I am not sure the 411 is what you want. It only has 1 ethernet port. I would go with the 2011UAS-2HnD and you can use a USB 3G modem with it. It is also much more powerful.
Could be a better solution. i think this model just takes usb 3g, and to be honest, the internal (laptop 3g) cards can be hard to source for the 411usb from time to time.
I should of stated in my original post that I will need at least 1 WAN and 1 LAN port. I would love it if the 3G SIM card could be internally housed as we have had USB modems gone missing in the passed.
CyberT I’m not sure I will be able to use DynDNS as my small site offices normally have a 3G connection. When I set DynDNS up before it updates with the Internal network address of my mobile provider.
Essentially what I am trying to archive is a hub a spoke network using ipsec/gre tunnels back to the HQ. I plan on using OSPF for the routing. This is made harder by the fact I have to use 3G connections, so no static IPs on the “spokes”.
I have read up on how to archive this using 100% Cisco routers but this adds a lot more to the price! It can be done using DMVPN.
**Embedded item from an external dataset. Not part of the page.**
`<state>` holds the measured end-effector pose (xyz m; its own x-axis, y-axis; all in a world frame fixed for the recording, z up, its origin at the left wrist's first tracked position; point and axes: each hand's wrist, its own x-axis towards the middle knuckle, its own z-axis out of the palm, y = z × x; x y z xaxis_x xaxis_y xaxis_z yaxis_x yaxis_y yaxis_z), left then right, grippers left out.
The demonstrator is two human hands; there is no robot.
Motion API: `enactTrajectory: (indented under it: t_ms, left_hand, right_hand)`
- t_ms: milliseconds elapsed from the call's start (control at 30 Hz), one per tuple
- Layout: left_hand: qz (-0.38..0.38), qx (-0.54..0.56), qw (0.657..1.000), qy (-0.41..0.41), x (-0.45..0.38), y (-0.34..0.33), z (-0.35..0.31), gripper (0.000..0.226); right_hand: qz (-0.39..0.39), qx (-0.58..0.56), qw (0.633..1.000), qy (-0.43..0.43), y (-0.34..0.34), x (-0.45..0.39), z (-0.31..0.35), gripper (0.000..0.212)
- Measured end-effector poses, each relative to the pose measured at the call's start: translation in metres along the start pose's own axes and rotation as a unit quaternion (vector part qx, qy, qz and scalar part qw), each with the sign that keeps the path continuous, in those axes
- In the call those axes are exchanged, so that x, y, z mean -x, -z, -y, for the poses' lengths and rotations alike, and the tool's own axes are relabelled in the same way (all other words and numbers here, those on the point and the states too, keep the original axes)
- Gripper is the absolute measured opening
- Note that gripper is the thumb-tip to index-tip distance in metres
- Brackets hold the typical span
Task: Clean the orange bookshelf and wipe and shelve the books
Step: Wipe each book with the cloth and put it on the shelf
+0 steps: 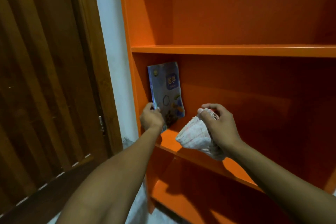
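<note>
Currently left hand [151, 119] pinches the blue book [166, 92], upright against the bookshelf's [236, 51] left wall. Right hand [219, 125] grips a bunched cloth [194, 133] above the shelf edge.

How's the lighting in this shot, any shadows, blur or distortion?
Head view: dim, with the orange bookshelf falling into deep shadow on the right; the forearms cast shadows on the lower shelves; wide-angle lens tilts the uprights; the book is slightly soft.

Brown wooden door [45, 78] left of white wall strip [111, 42]; pale floor [138, 205] below.
</note>
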<state>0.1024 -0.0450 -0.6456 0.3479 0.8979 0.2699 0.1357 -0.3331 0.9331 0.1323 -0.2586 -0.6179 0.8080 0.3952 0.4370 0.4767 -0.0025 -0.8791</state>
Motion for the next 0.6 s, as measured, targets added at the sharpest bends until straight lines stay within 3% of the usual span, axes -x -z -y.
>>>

We operate both Mikrotik boards with USB modems internally to the enclosure and RouterOS running on third party embedded X86 boxes which have internal PCIe mini plus several gigabit ethernet interfaces.
VPN from dynamic / private addresses at the remote Mikrotik end to a central Cisco unit can be done - best option depends on the further details.
Incidentally, depending on the network/plan it is possible to get static/public IPs on most networks.
What sort of speed/throughput are you looking for? Preferred network?
Which models of Mikrotik boards do you use? I would really love to have every internal on one router to users running off with USB dongles.
Incidentally, depending on the network/plan it is possible to get static/public IPs on most networks.
Very few. The HQ router will have a static public IP address but about 95% of the routers we have at our small site office are done using 3G.
What sort of speed/throughput are you looking for? Preferred network?
In terms of throughput from HQ to the site routers we do not need a great deal. Normally due to the mobile signal in the middle of field the Internet on sites is less then 1-2meg down and less then 1meg up. We normal use the VPN tunnels to sites from VNC access to users laptops.
The 433UAH and 433UAHL have 3 ethernet, USB and some PCI mini slots of you want to add WiFi. There are cases available which have enough space to allow the dongle to be internal and run the external antenna connection to the back of the case for connection of an external antenna.
I think I will go with the RouterBOARD 2011UAS-2HnD and live without the internet SIM.
As for connecting the Mikrotiks back to our HQ Cisco router would I have to create a “loopback” address on the mikrotik to use as a source address on the GRE tunnel?
Also, does anyone know of any good configuration examples for GRE/IPSEC tunnels when one of the routers effectively does not have a public IP address (due to being on a 3G connection).